### TRY IT
Print the data exactly. Pictures stay out.
------------
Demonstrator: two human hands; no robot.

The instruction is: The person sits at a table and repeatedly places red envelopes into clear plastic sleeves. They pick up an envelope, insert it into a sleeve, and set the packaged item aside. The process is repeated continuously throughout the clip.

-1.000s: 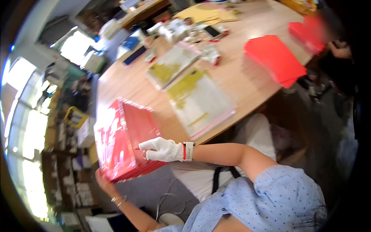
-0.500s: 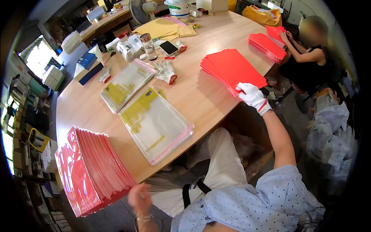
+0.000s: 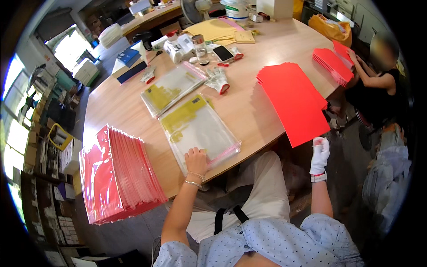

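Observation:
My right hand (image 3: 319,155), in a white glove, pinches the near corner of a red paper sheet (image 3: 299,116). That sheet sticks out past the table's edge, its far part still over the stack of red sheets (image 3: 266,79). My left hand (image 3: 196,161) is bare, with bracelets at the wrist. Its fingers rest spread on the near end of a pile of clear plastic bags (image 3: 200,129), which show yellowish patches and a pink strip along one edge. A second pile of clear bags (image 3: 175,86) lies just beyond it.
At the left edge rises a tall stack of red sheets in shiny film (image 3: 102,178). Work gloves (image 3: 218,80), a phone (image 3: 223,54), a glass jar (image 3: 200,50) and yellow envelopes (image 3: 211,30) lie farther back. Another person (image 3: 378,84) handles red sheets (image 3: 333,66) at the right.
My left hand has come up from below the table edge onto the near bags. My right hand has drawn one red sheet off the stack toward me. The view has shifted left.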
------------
### TASK RESULT
Demonstrator: two human hands; no robot.

The instruction is: The person sits at a table and repeatedly places red envelopes into clear plastic sleeves. They pick up an envelope, insert it into a sleeve, and set the packaged item aside. The process is repeated continuously throughout the clip.

-1.000s: 
-0.500s: 
+0.000s: 

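Observation:
My right hand (image 3: 319,155), in a white glove, pinches the near corner of a red paper sheet (image 3: 299,116). That sheet sticks out past the table's edge, its far part still over the stack of red sheets (image 3: 266,79). My left hand (image 3: 196,161) is bare, with bracelets at the wrist. Its fingers rest spread on the near end of a pile of clear plastic bags (image 3: 200,129), which show yellowish patches and a pink strip along one edge. A second pile of clear bags (image 3: 175,86) lies just beyond it.
At the left edge rises a tall stack of red sheets in shiny film (image 3: 102,178). Work gloves (image 3: 218,80), a phone (image 3: 223,54), a glass jar (image 3: 200,50) and yellow envelopes (image 3: 211,30) lie farther back. Another person (image 3: 378,84) handles red sheets (image 3: 333,66) at the right.
My left hand has come up from below the table edge onto the near bags. My right hand has drawn one red sheet off the stack toward me. The view has shifted left.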

There is no more to the output, and the exercise is done.